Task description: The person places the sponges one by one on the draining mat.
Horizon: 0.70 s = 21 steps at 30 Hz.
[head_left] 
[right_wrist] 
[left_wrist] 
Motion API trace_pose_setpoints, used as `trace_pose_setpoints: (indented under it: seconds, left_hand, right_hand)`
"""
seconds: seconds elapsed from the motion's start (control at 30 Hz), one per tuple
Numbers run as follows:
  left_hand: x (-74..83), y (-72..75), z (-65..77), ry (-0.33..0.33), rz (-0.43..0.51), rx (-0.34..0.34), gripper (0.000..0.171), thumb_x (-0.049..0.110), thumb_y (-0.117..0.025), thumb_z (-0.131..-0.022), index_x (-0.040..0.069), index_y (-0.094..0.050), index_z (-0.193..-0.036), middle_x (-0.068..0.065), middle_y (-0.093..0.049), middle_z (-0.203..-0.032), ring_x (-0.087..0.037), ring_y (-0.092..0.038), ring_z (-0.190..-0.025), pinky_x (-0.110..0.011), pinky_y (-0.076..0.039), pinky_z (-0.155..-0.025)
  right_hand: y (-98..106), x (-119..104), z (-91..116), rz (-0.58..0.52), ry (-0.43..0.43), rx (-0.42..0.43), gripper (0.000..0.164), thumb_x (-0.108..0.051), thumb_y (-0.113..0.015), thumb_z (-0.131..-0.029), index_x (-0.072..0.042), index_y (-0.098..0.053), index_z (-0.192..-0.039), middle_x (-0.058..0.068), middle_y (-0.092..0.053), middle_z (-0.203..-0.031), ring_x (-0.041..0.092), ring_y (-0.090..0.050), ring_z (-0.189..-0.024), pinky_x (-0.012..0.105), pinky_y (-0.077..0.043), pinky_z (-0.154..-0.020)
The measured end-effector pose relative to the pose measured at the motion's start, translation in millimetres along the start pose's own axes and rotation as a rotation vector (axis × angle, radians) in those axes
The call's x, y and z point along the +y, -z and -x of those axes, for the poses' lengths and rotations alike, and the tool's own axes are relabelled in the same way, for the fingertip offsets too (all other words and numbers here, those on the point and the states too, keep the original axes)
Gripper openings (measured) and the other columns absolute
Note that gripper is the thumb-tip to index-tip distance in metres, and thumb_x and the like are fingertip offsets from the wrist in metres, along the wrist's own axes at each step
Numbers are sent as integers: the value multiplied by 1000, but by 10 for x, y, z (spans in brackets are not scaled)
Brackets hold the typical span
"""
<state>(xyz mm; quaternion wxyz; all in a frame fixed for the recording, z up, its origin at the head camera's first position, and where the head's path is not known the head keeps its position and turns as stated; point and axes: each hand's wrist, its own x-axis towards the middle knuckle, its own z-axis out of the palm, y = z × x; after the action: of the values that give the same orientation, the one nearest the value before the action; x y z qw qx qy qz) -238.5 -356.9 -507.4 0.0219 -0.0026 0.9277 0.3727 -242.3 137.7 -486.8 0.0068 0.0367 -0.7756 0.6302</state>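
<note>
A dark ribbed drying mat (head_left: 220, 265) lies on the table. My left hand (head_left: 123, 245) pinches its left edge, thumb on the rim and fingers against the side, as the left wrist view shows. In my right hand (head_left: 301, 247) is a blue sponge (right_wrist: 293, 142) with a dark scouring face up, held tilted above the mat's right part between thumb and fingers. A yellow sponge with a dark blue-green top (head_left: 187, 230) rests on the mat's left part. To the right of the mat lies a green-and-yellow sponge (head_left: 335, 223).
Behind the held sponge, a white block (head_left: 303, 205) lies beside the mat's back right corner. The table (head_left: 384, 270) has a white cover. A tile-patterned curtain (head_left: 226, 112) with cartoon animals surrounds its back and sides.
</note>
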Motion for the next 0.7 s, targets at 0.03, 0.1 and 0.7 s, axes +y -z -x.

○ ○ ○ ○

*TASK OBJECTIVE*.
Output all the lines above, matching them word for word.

*SOLUTION BELOW*.
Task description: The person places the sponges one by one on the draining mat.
Horizon: 0.70 s = 21 steps at 30 Hz.
[head_left] 
[right_wrist] 
[left_wrist] 
Motion API trace_pose_setpoints, used as `trace_pose_setpoints: (indented under it: seconds, left_hand, right_hand)`
"""
seconds: seconds elapsed from the motion's start (control at 30 Hz), one per tuple
Numbers run as follows:
  left_hand: x (-74..83), y (-72..75), z (-65..77), ry (-0.33..0.33), rz (-0.43..0.51), rx (-0.34..0.34), gripper (0.000..0.171), thumb_x (-0.049..0.110), thumb_y (-0.117..0.025), thumb_z (-0.131..-0.022), index_x (-0.040..0.069), index_y (-0.094..0.050), index_z (-0.193..-0.036), middle_x (-0.068..0.065), middle_y (-0.093..0.049), middle_z (-0.203..-0.032), ring_x (-0.087..0.037), ring_y (-0.092..0.038), ring_z (-0.190..-0.025), pinky_x (-0.110..0.011), pinky_y (-0.076..0.039), pinky_z (-0.155..-0.025)
  right_hand: y (-98..106), x (-119..104), z (-91..116), rz (-0.58..0.52), ry (-0.43..0.43), rx (-0.42..0.43), gripper (0.000..0.164), thumb_x (-0.108..0.051), thumb_y (-0.113..0.015), thumb_z (-0.131..-0.029), index_x (-0.072..0.042), index_y (-0.098..0.053), index_z (-0.192..-0.039), middle_x (-0.058..0.068), middle_y (-0.092..0.053), middle_z (-0.203..-0.031), ring_x (-0.041..0.092), ring_y (-0.090..0.050), ring_z (-0.189..-0.024), pinky_x (-0.012..0.105), pinky_y (-0.077..0.043), pinky_z (-0.154..-0.020)
The measured end-effector pose relative to the pose measured at the motion's start, translation in millimetres along the start pose's own axes and rotation as a rotation vector (axis × angle, radians) in those axes
The call's x, y and z point along the +y, -z and -x of those axes, for the poses' lengths and rotations alike, and the tool's own axes are relabelled in the same way, for the fingertip offsets too (all other words and numbers here, those on the point and the states too, keep the original axes)
Gripper openings (measured) and the other columns absolute
Note that gripper is the thumb-tip to index-tip distance in metres, and thumb_x and the like are fingertip offsets from the wrist in metres, along the wrist's own axes at each step
Numbers are sent as integers: the value multiplied by 1000, but by 10 for x, y, z (spans in brackets are not scaled)
Brackets hold the typical span
"""
<state>(xyz mm; quaternion wxyz; all in a frame fixed for the recording, z up, its origin at the head camera's first position, and where the head's path is not known the head keeps its position and turns as stated; point and axes: each hand's wrist, its own x-axis towards the middle knuckle, its own z-axis out of the palm, y = z × x; after the action: of the values that give the same orientation, the one nearest the value before the action; x y z qw qx qy qz) -238.5 -356.9 -507.4 0.0219 -0.0026 0.9277 0.3727 -242.3 137.7 -486.8 0.0068 0.0367 -0.7756 0.6302</state>
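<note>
A dark ribbed drying mat (head_left: 220, 265) lies on the table. My left hand (head_left: 123, 245) pinches its left edge, thumb on the rim and fingers against the side, as the left wrist view shows. In my right hand (head_left: 301, 247) is a blue sponge (right_wrist: 293, 142) with a dark scouring face up, held tilted above the mat's right part between thumb and fingers. A yellow sponge with a dark blue-green top (head_left: 187, 230) rests on the mat's left part. To the right of the mat lies a green-and-yellow sponge (head_left: 335, 223).
Behind the held sponge, a white block (head_left: 303, 205) lies beside the mat's back right corner. The table (head_left: 384, 270) has a white cover. A tile-patterned curtain (head_left: 226, 112) with cartoon animals surrounds its back and sides.
</note>
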Motion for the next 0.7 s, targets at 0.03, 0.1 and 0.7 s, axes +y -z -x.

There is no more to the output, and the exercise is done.